As you can tell, Grammer is prone to monologuing. But he has the experience, the stage presence, and the voice (even if he was fairly soft-spoken throughout this press conference) to make those monologues seem very compelling in person. And some of the best moments on "Frasier" tended to be those scenes where the jokes took a break and some combination of Grammer, David Hyde Pierce and John Mahoney would get serious with each other.
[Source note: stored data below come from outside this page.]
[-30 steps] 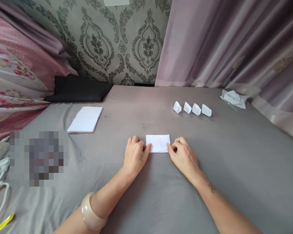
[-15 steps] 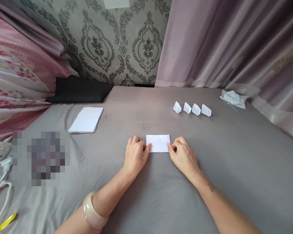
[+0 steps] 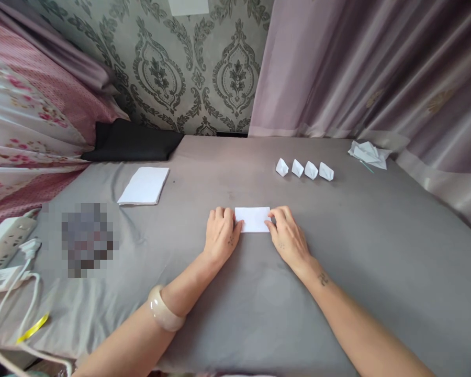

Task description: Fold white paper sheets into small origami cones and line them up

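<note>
In the head view, we see two bare hands at the middle of a grey cloth-covered surface [image 3: 239, 309], and between them lies a small rectangle of white paper [image 3: 253, 219], flat, with its long side going from left to right. The left hand [image 3: 221, 233] has its thumb upon the near left corner of this paper, while its other fingers are bent together along the left edge. The right hand [image 3: 289, 235] holds the right end: its thumb is at the near corner and its index finger is near the far corner, with a little gap between the two. We cannot tell if some fingers go under the paper. On the left forearm we notice a pale bangle [image 3: 165, 311].

Farther and to the right, four small folded white pieces [image 3: 311, 170] stand in a row, near one another. At the far right we find a loose heap of white paper [image 3: 370, 154], with a thin greenish stick [image 3: 366, 166] just beside its near side. To the left lies a stack of white sheets [image 3: 144, 185], and farther behind it a black cloth [image 3: 133, 140]. At the near left are a white power strip [image 3: 8, 241] and a yellow strip [image 3: 34, 329].
</note>
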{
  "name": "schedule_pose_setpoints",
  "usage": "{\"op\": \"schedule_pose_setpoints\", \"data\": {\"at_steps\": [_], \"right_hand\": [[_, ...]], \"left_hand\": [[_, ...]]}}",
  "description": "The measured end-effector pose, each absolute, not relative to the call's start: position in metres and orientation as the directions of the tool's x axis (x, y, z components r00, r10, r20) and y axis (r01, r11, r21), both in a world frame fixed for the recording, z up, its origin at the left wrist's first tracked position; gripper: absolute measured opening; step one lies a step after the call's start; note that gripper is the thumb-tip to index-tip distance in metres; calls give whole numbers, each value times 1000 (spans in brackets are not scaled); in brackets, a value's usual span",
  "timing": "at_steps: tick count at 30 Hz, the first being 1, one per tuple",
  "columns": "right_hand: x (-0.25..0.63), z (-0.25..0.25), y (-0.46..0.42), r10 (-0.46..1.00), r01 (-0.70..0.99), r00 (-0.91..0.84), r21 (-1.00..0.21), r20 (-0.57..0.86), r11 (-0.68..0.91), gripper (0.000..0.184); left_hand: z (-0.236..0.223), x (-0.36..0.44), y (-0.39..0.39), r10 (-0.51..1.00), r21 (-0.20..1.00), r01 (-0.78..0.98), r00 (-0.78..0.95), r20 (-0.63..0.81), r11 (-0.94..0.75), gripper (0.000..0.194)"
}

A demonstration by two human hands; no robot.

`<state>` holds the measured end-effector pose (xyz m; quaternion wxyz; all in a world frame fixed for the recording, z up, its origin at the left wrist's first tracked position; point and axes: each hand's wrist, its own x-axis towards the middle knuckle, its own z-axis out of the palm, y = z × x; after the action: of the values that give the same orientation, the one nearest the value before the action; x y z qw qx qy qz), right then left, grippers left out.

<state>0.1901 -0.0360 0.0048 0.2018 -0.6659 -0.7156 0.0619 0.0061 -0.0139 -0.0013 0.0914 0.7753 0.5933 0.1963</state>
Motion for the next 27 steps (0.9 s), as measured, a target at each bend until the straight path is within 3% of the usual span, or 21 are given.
{"op": "schedule_pose_setpoints", "data": {"at_steps": [3, 5, 11, 16, 27], "right_hand": [[190, 7, -37, 935, 878, -274, -338, 226, 339, 29], [190, 11, -39, 919, 863, -338, -322, 204, 389, 33], [181, 23, -60, 914, 912, -378, -114, 144, 395, 39], [158, 25, -76, 924, 931, -364, 20, 118, 364, 49], [143, 21, -83, 951, 955, -297, 22, 88, 296, 48]], "left_hand": [[1, 9, -12, 913, 330, 854, 345, 219, -402, 16], [5, 9, -12, 872, 308, 816, 453, 184, -489, 22], [25, -3, -23, 799, 228, 773, 601, 36, -592, 34], [21, -22, -33, 691, 260, 655, 719, 77, -710, 44], [13, -32, -35, 704, 236, 667, 694, 148, -707, 43]]}}
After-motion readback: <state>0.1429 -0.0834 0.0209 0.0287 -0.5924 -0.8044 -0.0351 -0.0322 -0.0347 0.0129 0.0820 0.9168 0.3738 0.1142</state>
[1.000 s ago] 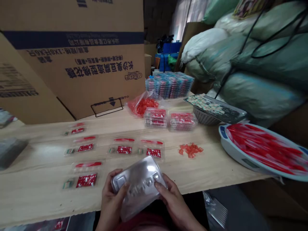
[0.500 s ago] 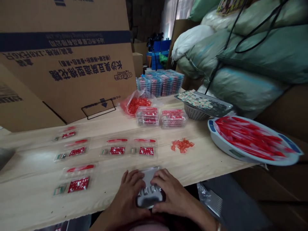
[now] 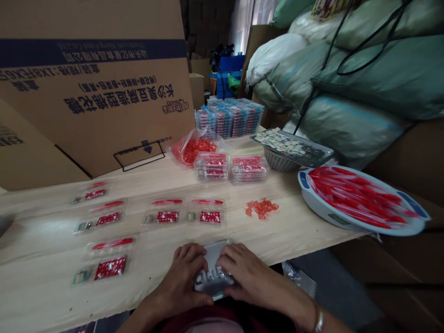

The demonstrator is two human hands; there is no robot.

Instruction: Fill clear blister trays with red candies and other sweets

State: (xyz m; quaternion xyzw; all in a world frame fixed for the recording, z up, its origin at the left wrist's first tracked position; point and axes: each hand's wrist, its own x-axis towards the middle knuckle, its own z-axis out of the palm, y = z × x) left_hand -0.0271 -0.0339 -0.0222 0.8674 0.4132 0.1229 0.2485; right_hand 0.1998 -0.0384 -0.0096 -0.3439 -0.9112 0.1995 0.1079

So even though the "Boss" trailer Starz showed us looked like Cable Drama 101 - among other things, Grammer's character has a health issue that sparks him to make major changes in his life - I'm very curious to see him tackle a purely dramatic role.
Still, I couldn't let the brief mention of the awful "Hank" go, so near the end of the session I asked at what point he realized the show wasn't working.
"It happened early on," he said, "and I thought, 'Maybe we can hatch this if we nurture it a little bit.' Honestly, we didn't have people in place that could expand on what was basically one idea. When you're stuck on one idea, you can't make one idea funny all the time... I have this particular caveat about the way you do work, you can never let the audience know where you're going, can never get ahead of you. In a long-running character, that changes on you: the audience always knows where you're going. And the entertainment quotient becomes "How does he get there?"... We had one idea for Hank that just kept being retold, until finally, about 8 shows into it, I called the head of Warner Bros. and I said - oh, I know you guys are gonna love this - I said, 'Peter, how are we gonna put a bullet in the head of this thing?" And we did. Three days later, it was dead on arrival. But then I ended up (here). That was the catalyst for the most extraordinary journey of my life."